A chilly wind kicked up, sending ridged leaves of surrounding woods into a bickering frenzy. Even if the colors were dimmed under the full moon's light, the crisp sounds were an all too clear reminder that fall was at season's door. This sudden gust of air also stirs a few deer out of the brush towards better locations and sends the rotating water of the irrigation into sporatic quanderies. Such is an unexpected confrontation for a once sleeping tabby; the cat jumping, quite stirred, up a shed and thereafter onto a barn roof. Flustered, it shook off the water and frantically licked a paw.
As the area slowly settles back into calm, a shrill scream suddenly rakes through the sky. The tabby, taken aback and obviously frantic, leaps off the roof with an arched spine and flared tail to much safer locations. However as quickly and unexpected as the scream came, it buffeted down. From the far side of the barn: two lanky, long-fingered, and clawed hands stretch out of the darkness to pull a young woman into the shadows of its interior. Next to a pale clutched in the cold stiff grasp of the woman ran a steady, glistening stream of mingled blood and milk - only vaguely illuminating her death against the dim light of the sky.
However even as horrific as this scene has become it does not end there. For the true story begins in a remote cave alongside a grassy knoll, hidden well under the camoflague of dieing trees and shrub. While the cave is not covered in any shape or form, its entrance has a steep decline of twenty feet before continueing on to deeper origins. This and other myths around the rural lands does well to keep nosey kids and adventurous visitors well away. As well it should have been, for tonight was the night that the cave's creator returns.

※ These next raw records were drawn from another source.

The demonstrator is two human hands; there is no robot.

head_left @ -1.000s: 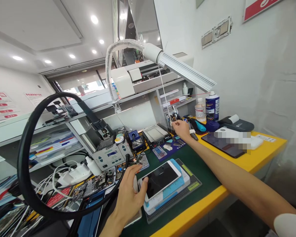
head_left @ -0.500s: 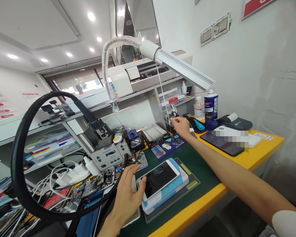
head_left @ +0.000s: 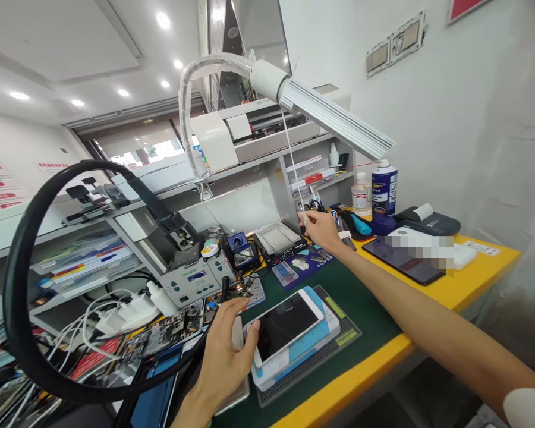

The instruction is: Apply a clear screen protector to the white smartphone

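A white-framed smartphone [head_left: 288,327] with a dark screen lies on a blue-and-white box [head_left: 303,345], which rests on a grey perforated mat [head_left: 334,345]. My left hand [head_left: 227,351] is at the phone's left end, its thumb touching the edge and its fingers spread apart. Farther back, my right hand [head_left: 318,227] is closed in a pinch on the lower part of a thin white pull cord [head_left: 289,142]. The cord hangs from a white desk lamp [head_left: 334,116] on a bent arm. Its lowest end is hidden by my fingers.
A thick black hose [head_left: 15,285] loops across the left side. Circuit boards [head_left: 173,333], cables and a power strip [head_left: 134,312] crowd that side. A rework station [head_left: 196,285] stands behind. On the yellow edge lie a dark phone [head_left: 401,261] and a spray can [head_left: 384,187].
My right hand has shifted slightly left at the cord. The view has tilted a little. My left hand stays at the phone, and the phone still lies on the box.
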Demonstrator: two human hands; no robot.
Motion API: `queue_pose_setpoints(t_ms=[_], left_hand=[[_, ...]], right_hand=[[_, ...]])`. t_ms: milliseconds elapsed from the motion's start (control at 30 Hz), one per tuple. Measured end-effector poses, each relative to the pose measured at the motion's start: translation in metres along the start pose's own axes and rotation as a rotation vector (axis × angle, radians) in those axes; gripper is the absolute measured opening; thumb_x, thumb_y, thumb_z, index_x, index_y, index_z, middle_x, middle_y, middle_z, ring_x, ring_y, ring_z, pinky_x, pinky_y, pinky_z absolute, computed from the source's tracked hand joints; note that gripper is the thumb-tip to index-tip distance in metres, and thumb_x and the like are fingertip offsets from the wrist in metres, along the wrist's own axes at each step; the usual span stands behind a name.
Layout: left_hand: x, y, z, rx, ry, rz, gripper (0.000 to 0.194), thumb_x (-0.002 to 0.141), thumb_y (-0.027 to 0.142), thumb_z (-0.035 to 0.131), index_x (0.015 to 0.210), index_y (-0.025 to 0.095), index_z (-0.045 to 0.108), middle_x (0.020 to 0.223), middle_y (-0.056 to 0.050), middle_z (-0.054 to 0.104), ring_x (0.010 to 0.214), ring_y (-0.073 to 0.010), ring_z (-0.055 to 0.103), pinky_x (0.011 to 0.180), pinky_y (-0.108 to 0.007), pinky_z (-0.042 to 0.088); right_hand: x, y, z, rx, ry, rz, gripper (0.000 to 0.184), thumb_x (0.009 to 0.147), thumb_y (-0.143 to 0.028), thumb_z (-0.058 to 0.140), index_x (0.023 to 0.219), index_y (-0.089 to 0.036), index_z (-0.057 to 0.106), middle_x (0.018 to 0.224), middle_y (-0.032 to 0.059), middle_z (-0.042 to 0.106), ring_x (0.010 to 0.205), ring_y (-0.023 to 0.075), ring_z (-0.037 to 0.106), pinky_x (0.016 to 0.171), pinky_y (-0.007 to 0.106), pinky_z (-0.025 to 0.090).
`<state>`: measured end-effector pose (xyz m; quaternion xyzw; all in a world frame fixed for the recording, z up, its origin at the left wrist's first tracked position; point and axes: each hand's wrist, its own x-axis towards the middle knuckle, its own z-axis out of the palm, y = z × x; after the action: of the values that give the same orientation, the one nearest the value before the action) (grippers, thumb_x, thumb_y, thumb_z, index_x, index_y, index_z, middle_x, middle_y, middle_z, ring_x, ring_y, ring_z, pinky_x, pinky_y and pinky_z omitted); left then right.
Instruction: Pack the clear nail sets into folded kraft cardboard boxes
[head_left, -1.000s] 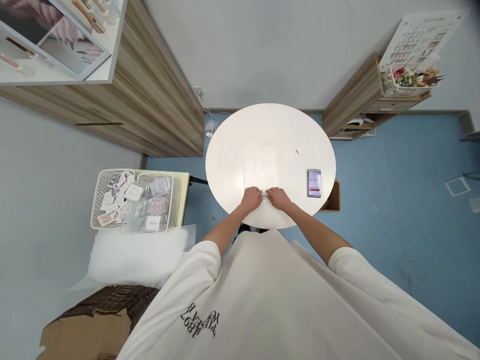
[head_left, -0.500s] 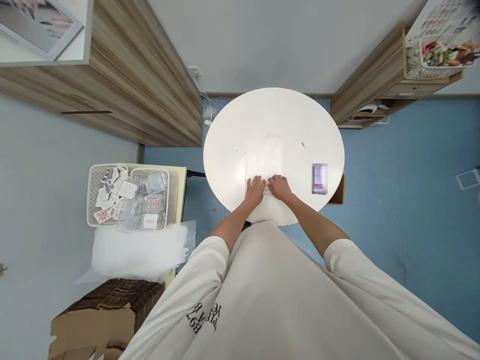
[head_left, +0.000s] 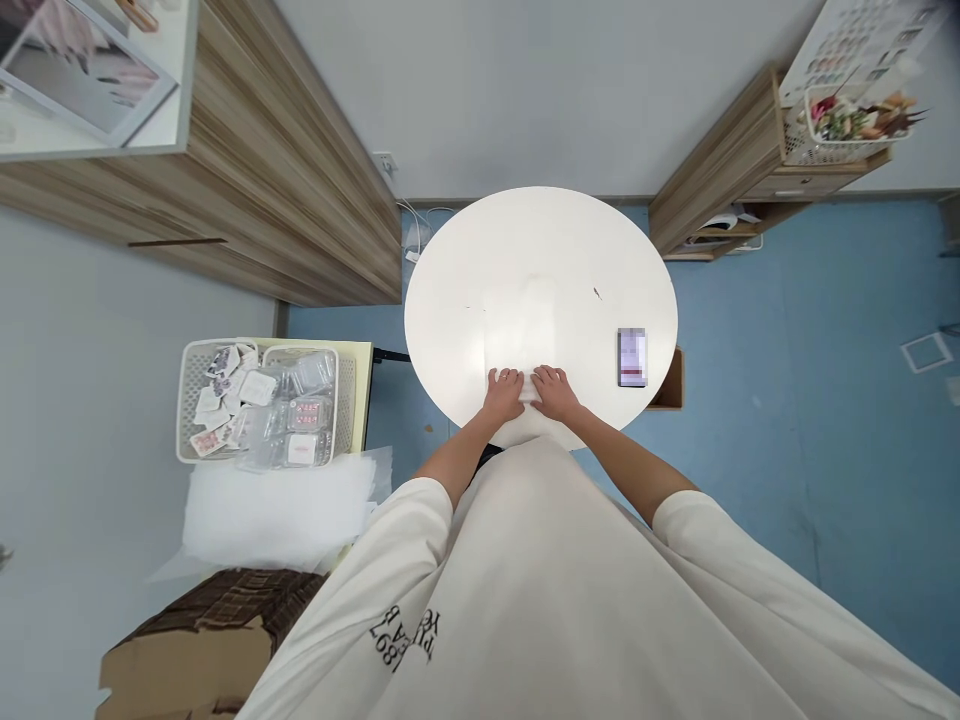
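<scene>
A thin, see-through whitish wrapping sheet (head_left: 541, 325) lies on the white oval table (head_left: 465, 260), barely standing out from it. Its near end looks folded or rolled into a small pale bundle (head_left: 529, 386) between my hands. My left hand (head_left: 504, 394) is curled over the left side of this bundle, fingers bent and pointing away from me. On the right side, my right hand (head_left: 553, 393) grips it in the same way, thumb toward the middle. The inside of the bundle cannot be made out. A phone (head_left: 631, 357) with a blurred screen lies right of my right hand.
Left of the table, white baskets (head_left: 185, 400) hold cards and clear plastic cases beside a stack of white foam sheets (head_left: 274, 510). Brown cardboard (head_left: 187, 665) lies nearer me. Wood-grain cabinets (head_left: 300, 170) stand at both sides, and an open box (head_left: 671, 380) sits under the table's right edge.
My hands pressed close together, shifted slightly away from me with fingers spreading over the sheet, then came back nearer and curled around the bundle. The view tilted a little.
</scene>
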<state>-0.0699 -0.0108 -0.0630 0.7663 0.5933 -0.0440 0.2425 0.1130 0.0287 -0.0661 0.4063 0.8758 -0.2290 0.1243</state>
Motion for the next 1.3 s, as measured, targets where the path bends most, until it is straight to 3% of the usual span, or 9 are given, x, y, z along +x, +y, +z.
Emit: queue_pose_setpoints(t_ms=[233, 367, 500, 633, 800, 867, 1100, 1300], left_hand=[[-0.028, 0.008, -0.001, -0.030, -0.052, 0.030, 0.043, 0.082, 0.031, 0.063, 0.124, 0.021, 0.054, 0.125, -0.013, 0.060, 0.129, -0.0320, 0.048, 0.120, -0.058, 0.012], [-0.039, 0.012, 0.003, -0.048, -0.109, 0.031, 0.038, 0.082, 0.036, 0.063, 0.117, 0.022, 0.057, 0.124, -0.012, 0.062, 0.132, -0.0318, 0.047, 0.121, -0.060, 0.012], [-0.034, 0.009, -0.002, -0.078, -0.182, 0.040, 0.032, 0.084, 0.040, 0.061, 0.110, 0.022, 0.061, 0.120, -0.012, 0.065, 0.129, -0.0311, 0.050, 0.121, -0.060, 0.014], [-0.023, 0.003, -0.014, -0.096, -0.197, 0.030, 0.029, 0.096, 0.038, 0.045, 0.112, 0.022, 0.063, 0.122, -0.011, 0.066, 0.131, -0.0307, 0.050, 0.119, -0.061, 0.017], [-0.025, 0.009, -0.019, -0.048, 0.141, -0.030, 0.045, 0.096, 0.021, 0.041, 0.140, 0.018, 0.049, 0.152, -0.016, 0.045, 0.146, -0.0309, 0.034, 0.120, -0.054, 0.019], [-0.030, 0.013, -0.015, -0.026, 0.195, 0.002, 0.052, 0.092, 0.014, 0.043, 0.144, 0.018, 0.046, 0.156, -0.016, 0.040, 0.148, -0.0304, 0.030, 0.121, -0.052, 0.019], [-0.036, 0.013, 0.014, 0.000, 0.038, 0.106, 0.062, 0.085, 0.008, 0.047, 0.147, 0.017, 0.043, 0.161, -0.017, 0.035, 0.149, -0.0304, 0.030, 0.121, -0.052, 0.020], [-0.020, 0.011, 0.016, 0.010, -0.007, 0.113, 0.069, 0.085, 0.008, 0.048, 0.152, 0.019, 0.038, 0.166, -0.016, 0.027, 0.153, -0.0300, 0.024, 0.123, -0.053, 0.016]], right_hand=[[-0.021, -0.005, 0.001, 0.032, -0.081, -0.076, 0.056, 0.091, -0.044, 0.057, 0.138, -0.015, 0.054, 0.146, 0.0190, 0.049, 0.140, 0.0348, 0.037, 0.116, 0.050, 0.023], [-0.031, -0.007, 0.002, 0.060, -0.148, -0.110, 0.051, 0.090, -0.046, 0.057, 0.133, -0.018, 0.059, 0.142, 0.0176, 0.053, 0.137, 0.0344, 0.042, 0.115, 0.050, 0.026], [-0.032, -0.005, -0.005, 0.103, -0.173, -0.091, 0.045, 0.090, -0.046, 0.058, 0.126, -0.020, 0.065, 0.140, 0.0151, 0.056, 0.132, 0.0331, 0.047, 0.112, 0.048, 0.030], [-0.022, -0.001, -0.020, 0.161, -0.090, -0.050, 0.035, 0.097, -0.039, 0.051, 0.122, -0.021, 0.068, 0.133, 0.0114, 0.062, 0.124, 0.0285, 0.054, 0.109, 0.044, 0.035], [-0.003, 0.002, -0.030, 0.191, 0.029, 0.060, 0.036, 0.103, -0.032, 0.040, 0.124, -0.020, 0.067, 0.129, 0.0123, 0.065, 0.120, 0.0280, 0.056, 0.105, 0.043, 0.037], [0.006, 0.005, -0.028, 0.227, 0.037, 0.108, 0.037, 0.103, -0.031, 0.040, 0.127, -0.019, 0.066, 0.131, 0.0127, 0.064, 0.122, 0.0289, 0.054, 0.106, 0.044, 0.037], [0.007, 0.018, -0.010, 0.363, 0.146, 0.370, 0.041, 0.099, -0.030, 0.043, 0.137, -0.019, 0.056, 0.144, 0.0134, 0.053, 0.129, 0.0308, 0.048, 0.107, 0.045, 0.036], [-0.020, 0.020, 0.012, 0.516, 0.185, 0.749, 0.046, 0.096, -0.037, 0.048, 0.136, -0.017, 0.051, 0.134, 0.0155, 0.056, 0.121, 0.0308, 0.052, 0.099, 0.043, 0.042]])
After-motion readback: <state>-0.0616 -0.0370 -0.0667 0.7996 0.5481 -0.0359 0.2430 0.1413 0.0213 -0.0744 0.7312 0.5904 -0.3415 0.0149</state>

In the farthest depths of the cave, miles below the surface, on the farthest path in the deadest of dead ends hangs a hoard of large, spectral bats. The entire grouping ripples and shivers in rapid anticipation of a good night. Younger, more impatient bats flit upwards towards the ceiling to pick on the glowing stands of hanging spiders, robbing the arachnids of their catch of moths and other assorted insects over the last day. Eventually, though, the adults too slowly awaken and take to flight towards the outside. Those that stay behind or are too weak to make the trip above ground all inevitably drop into the catastrophic mix of carnivorous beatles and guano that is dense underfood. Minutes later, all of the flying mammals have left the cave depths (or died trying), forever abandoning a wall of miraculous minerals and gems behind.
If human eyes were to look upon this natural treasurey, priceless by nature and mimicing the qualities of Jet and Obsidian along with other assorted stones, they would cripple over and cry at its untouched beauty. Sadly, it wasn't long before this very monument towards mother earth was marred by two large golden orbs. Soon the very minerals and cave walls around it stretched outwards and towards the cave tunnel. Parting from the jet and obsidian reached four talons, followed by long, slender, webbed fingers. Fur as black as the cave, stones, and night above slowly rivetted through the globs of dirt and rock as the arm slowly reached out and grabbed visciously at the slick walls. Against all odds, the talons dug near to effortlessly into the rock and with great strength assisted in pulling the rest of the mineralistic mass from the wall. It fell in a clump of elemental chaos into the infested purgatorial filth. Beatles immediately massed over it and chewed away at the dirt, uncovering first the long tail, then up the fur-splattered spine, finally ripping at the raw flesh of a long snout. The golden orbs gleamed under the frenzy of insectile hunger and soon, in an all too fitting finale, the entire body of an alien creature broke free from the ground and stood up, extending a paw to remove the bugs from its face. The being now freed from the cave wall flicked out long, large ears to get a better understanding of the surroundings, then looking downward stated in a long, steady sigh, "Crap."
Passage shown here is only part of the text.